»Blutiger Empfang« in Hannover
Proteste von Friedensaktivisten bei Sommerfest der Bundeswehr
Die Bundeswehr bezeichnet ihr jährliches Sommerbiwak als »schönstes Gartenfest Europas«. Das Friedensbüro Hannover, DIE LINKE und andere linke Parteien und Gruppen riefen stattdessen zum Protest auf. Die Kritik der knapp 500 Demonstranten, die dem Aufruf folgten, richtet sich nicht nur gegen den Krieg in Afghanistan, sondern auch gegen die Patenschaft der niedersächsischen Landeshauptstadt mit der 1. Panzerdivision.
Die wird nächstes Jahr knapp 10 000 Soldaten in Kriegseinsätze schicken und die Leitdivision der Bundeswehr in Afghanistan sein.
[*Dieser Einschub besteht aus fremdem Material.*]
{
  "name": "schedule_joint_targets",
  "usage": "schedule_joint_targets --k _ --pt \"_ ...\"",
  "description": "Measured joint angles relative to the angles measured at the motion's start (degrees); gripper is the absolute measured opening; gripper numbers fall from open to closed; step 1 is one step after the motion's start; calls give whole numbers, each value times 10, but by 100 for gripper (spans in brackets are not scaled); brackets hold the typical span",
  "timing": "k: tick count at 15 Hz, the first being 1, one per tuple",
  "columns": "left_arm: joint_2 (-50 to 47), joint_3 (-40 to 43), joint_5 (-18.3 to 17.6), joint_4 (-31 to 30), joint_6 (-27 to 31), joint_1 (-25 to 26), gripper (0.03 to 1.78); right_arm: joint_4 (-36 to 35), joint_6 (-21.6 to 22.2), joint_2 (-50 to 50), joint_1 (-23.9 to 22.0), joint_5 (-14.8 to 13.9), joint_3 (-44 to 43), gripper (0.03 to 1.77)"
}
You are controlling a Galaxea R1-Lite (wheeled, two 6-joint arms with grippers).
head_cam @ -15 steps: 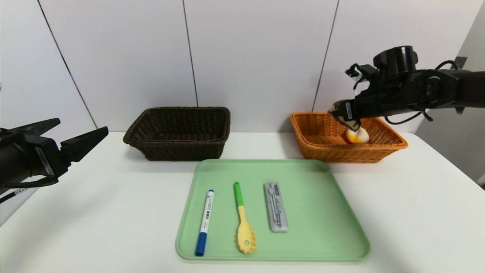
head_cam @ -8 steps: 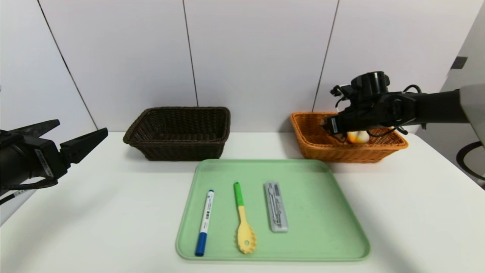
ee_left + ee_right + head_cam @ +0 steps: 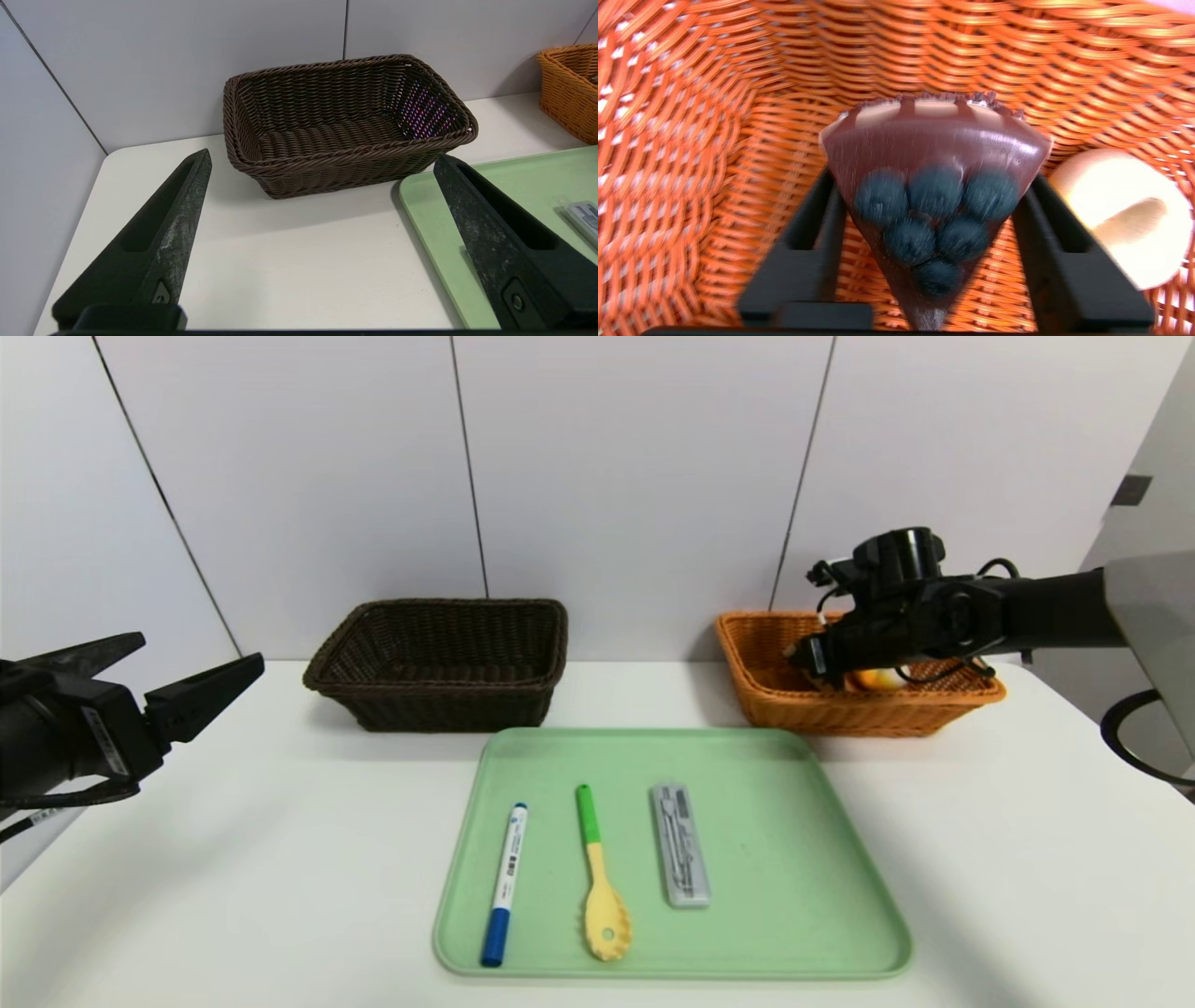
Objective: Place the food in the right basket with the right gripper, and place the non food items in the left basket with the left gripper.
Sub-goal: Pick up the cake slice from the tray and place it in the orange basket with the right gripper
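My right gripper (image 3: 808,658) reaches down into the orange right basket (image 3: 775,705). In the right wrist view its fingers stand open at either side of the brown cake wedge with dark berries (image 3: 924,140), which lies on the basket floor (image 3: 691,140). The cream bun (image 3: 1120,210) lies beside it and peeks over the rim (image 3: 878,679) in the head view. The blue-capped marker (image 3: 505,882), yellow spoon (image 3: 597,877) and grey case (image 3: 680,845) lie on the green tray (image 3: 803,896). My left gripper (image 3: 201,651) hovers open at the far left, short of the dark brown left basket (image 3: 439,709).
Both baskets stand at the back of the white table against the wall. In the left wrist view the brown basket (image 3: 345,172) holds nothing, and the tray corner (image 3: 434,219) lies beside it. Bare table lies on either side of the tray.
The right arm has come down from above the orange basket into it, carrying the cake wedge, and its fingers have spread apart from the wedge. The left arm has stayed put.
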Motion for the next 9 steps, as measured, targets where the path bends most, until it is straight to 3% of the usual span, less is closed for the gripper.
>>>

Fünf verschiedene Demonstrationszüge, so viele wie noch nie, hatten die Kriegsgegner im Vorfeld angemeldet. Einigen gelang es, sich Zutritt zum Sommerbiwak im Stadtpark zu verschaffen. Rund zwanzig Friedensaktivisten ließen sich als Besucher verkleidet im Eingangsbereich zu Boden fallen und begossen sich mit roter Farbe. Auf einem Transparent, das die Polizei nach wenigen Minuten beschlagnahmte, bereiteten sie »Den KriegstreiberInnen einen blutigen Empfang«. Kurz vor der Eröffnungsrede versuchten dann unweit des Rednerpults auch Landtagsabgeordnete und hannoversche Ratsherren der LINKEN ihre T-Shirts mit der Aufschrift »NO WAR!« zu entblößen. Feldjäger verhinderten das und nahmen die Protestierenden in Gewahrsam. Ihnen droht Anzeige wegen Hausfriedensbruchs.
Der Beginn des offiziellen Festprogramms verzögerte sich durch die Aktion jedoch etwas. »Ganz unerträglich finde ich, dass diese Veranstaltung genau zwischen die Jahrestage der Atombombenabwürfe auf Hiroshima und Nagasaki fällt«, sagt Manfred Sohn, Chef der Linksfraktion im Landtag, der sich daran beteiligte.
Niedersachsens Ministerpräsident David McAllister (CDU) sagte als erster Grußredner, die 1. Panzerdivision verankere sich immer mehr in der zivilen Gesellschaft: »Dafür stehen zahlreiche Patenschaften und andere Formen des sozialen Engagements.« In Anspielung auf die Proteste sagte er zudem: »Die deutsche Politik darf es nicht zulassen, dass unsere Soldaten in der öffentlichen Auseinandersetzung so diffamierend dargestellt werden« und erntete dafür Beifall. In eine ähnliche Richtung äußerte sich Hannovers Bürgermeister Bernd Strauch (SPD). Er nannte die Demonstranten »ein paar wenige«, von denen man sich nicht unter Druck setzen lasse. Im Hintergrund ertönte derweil die Technomusik des letzten Demonstrationszuges, der sich zur Kaserne der Division auf den Weg gemacht hatte.
Schon im Vorfeld des Sommerbiwaks war es zu Protesten gekommen. In der Nacht zum Donnerstag hatten Unbekannte eine Polizeistation in Hannover-List mit Farbe beworfen. Auch das Büro der SPD im Stadtteil Linden wurde mit Steinen und Farbflaschen beschädigt. Zu den Anschlägen sollen sich Gegner des Biwaks bekannt haben. Friedlich ging es dagegen am Freitagabend zu, als rund 70 Demonstranten zum Innenministerium zogen. Den Protestauftakt am Samstagnachmittag bildete nach lokalen Aktionen ein Trauermarsch, der mit Kreuzen und Plakaten der vielen zivilen Opfer des Krieges gedachte. Brunhild Müller-Reiß vom Friedensbüro beklagte die Auflagen der Polizei, die etwa die Nutzung von Lärminstrumenten bei den Protesten verboten hatte.